Voices, so many voices, she thought as her head started to pound. She squeezed her eyes shut tight.

“The patient regained consciousness eighteen hours post-surgery.” She heard the doctor say, his voice a deep, warm baritone. There was something wonderfully reassuring and strangely familiar about it. She wanted to cocoon herself in that voice and sleep for days.

“We’re going to check her dressing now.”

Dhrithi’s eyes snapped open, the sudden movement making her wince again.

“Are you in a lot of pain?” the man asked, his voice sharp and a stark contrast to the calm tone he’d had seconds ago.

“Yes,” Dhrithi whispered, agony making her face contort as she struggled to get comfortable on the hard bed.

“What’s her painkiller dose?” The nurse he was snapping questions at jumped to pull up Dhrithi’s file before responding.

“Increase the dosage,” the man ordered. “It will bring her more relief.”

The nurse nodded and left, presumably to get that magic bottle that would make Dhrithi feel better. Gnarly faced nurse stayed close, looking ready to jump to the Doctor’s command.

“I’m going to check your dressing now,” the doctor told a spot somewhere over Dhrithi’s head. He hadn’t looked directly at her since the moment he’d walked in.

“Sure,” she croaked, trying to move but unable to do anything other than flop like a fish out of water on the bed.

“Shh,” Gnarly nurse murmured. “Let me help the doctor.”

Within seconds, Dhrithi’s medical robe had magically moved to bare her chest to the doctor’s view. If she’d had even a second to think about it, she would have found the strength to be embarrassed but she didn’t. She just shut her eyes and lay there, allowing him to poke and prod her as he opened up her dressing and examined her.

Whore.

She heard Varun’s hissed whisper in her ear and her heartbeat escalated, a rapid yet erratic thrumming that had the doctor pausing in his examination.

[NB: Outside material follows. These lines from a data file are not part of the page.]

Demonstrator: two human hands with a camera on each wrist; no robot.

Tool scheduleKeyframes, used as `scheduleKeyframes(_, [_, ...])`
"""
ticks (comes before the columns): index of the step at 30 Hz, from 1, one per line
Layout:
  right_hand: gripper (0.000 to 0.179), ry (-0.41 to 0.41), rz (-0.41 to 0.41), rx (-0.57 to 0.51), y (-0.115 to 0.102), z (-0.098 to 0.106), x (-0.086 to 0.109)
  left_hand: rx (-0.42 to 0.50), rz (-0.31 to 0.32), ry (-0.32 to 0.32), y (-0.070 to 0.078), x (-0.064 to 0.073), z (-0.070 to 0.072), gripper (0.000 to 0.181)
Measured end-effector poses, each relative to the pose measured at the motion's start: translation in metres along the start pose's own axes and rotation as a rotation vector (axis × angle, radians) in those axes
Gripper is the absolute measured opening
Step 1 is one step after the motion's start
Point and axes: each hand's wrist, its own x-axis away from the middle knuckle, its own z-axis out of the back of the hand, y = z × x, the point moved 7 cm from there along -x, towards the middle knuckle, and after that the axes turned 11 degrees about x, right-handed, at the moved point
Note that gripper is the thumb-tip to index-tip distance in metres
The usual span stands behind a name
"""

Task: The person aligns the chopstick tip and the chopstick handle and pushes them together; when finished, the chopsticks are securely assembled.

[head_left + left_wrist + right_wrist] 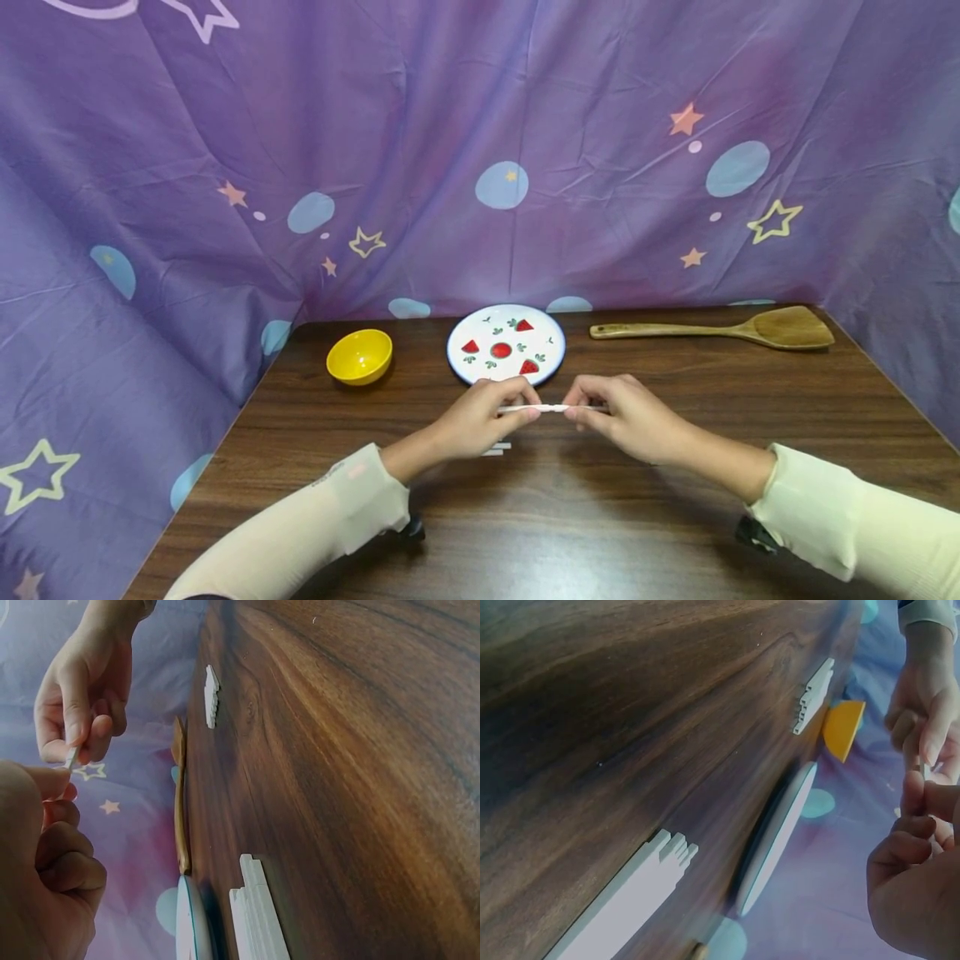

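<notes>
Above the middle of the table, the left hand point(487, 417) and right hand point(626, 417) face each other, fingertips close together. Thumb and fingers of each hand pinch a thin white stick point(553, 408), which runs between them with a narrow step near the middle. Whether it is one piece or two joined end to end, I cannot tell. In the left wrist view, a bundle of white sticks point(259, 915) with uneven ends lies on the table below the left hand. A second bundle of white sticks point(622, 907) lies below the right hand in the right wrist view; the right hand hides it in the head view.
Behind the hands stand a yellow bowl point(360, 358) at the left and a white plate point(459, 337) with watermelon pictures. A wooden spatula point(787, 327) lies at the back right of the brown wooden table point(570, 533). Purple curtain point(435, 167) closes off the back and sides.
</notes>
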Motion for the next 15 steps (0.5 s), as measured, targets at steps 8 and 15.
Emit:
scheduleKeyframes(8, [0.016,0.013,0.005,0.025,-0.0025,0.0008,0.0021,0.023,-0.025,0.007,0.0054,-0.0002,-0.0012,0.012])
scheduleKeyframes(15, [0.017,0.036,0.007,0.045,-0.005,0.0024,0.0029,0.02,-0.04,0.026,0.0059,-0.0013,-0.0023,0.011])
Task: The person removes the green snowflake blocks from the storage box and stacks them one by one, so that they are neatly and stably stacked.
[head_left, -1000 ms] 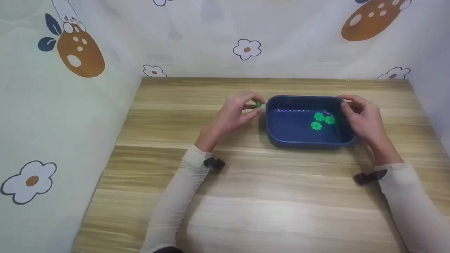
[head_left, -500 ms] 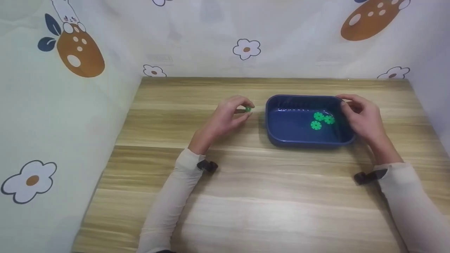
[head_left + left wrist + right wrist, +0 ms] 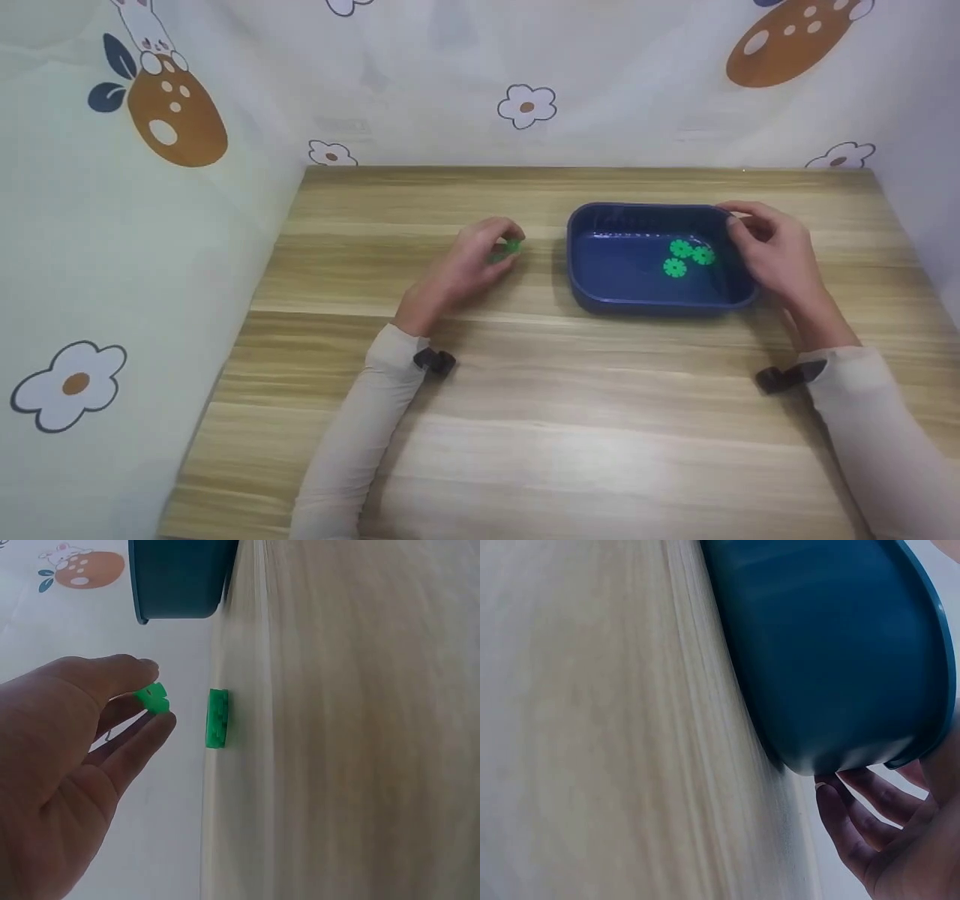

“Relax,” he muttered. “I won’t hurt you.”

He wouldn’t but someone else would. Especially if he saw Dhrithi lying essentially topless in front of a room full of strangers. Her eyes opened, her gaze going to the door.

Where was Varun? Waiting outside? Or had he gone home? How angry was he? A shiver snaked through her as she stared at the door, wondering how much time she had before he walked through it and back into her life.

“Take a deep breath.” His voice was like hot honey seeping through her veins, bringing calm when there was none.

Dhrithi took a deep breath, powerless to disobey his command.

“Now exhale slowly,” he said quietly.

She blew out the breath, his hair ruffling in the strength of her exhale. He chuckled softly. “There you go. Now do that over and over again.”

So, she did. She watched the top of his head, thick waves of black hair falling forward over his brow as he worked on her surgical wound.

“Looks good,” he said finally, holding out a hand for the dressing the nurse had ready. He cleaned and packed the wound again, strapping everything down with military precision.

His hand grazed her side and Dhrithi cried out in pain, a sharp sound. His head snapped up, dark, intense eyes lasering into hers.

And time stood still.

Dhrithi stared at him. She knew those eyes. She knew this man. Or rather, she’d known the boy he’d once been.

“Amay.” His name was a bare breath of sound.

“Dr. Aatre.”

The call came from near the door, strident and loud. But he didn’t look away from her. An endless, infinite, precious moment when she saw the hope of her past reflected back at her.

“Dr. Aatre, the patient’s family is here.”

And the moment snapped. Amay’s gaze shuttered as he withdrew his hands from her body and stepped back.

Fear swam through her, a tidal wave of emotions that put her physical pain to shame. Varun was here!

“Amay,” she whispered again but he was already turning away from her.

“Amay please,” she begged, wanting to tell him something, she didn’t know what.

He glanced at her, his gaze snagging with hers.

For a second, she thought he understood what she was trying to say even though she didn’t know what it was herself.

For a second, she thought he’d stay.

“Dr. Sathe will brief the family,” he said, his voice curt, remote, cold. A stranger’s voice.

It was the last thing she heard before she saw the door slam shut behind his retreating figure, his horde of groupies scrambling along in his wake.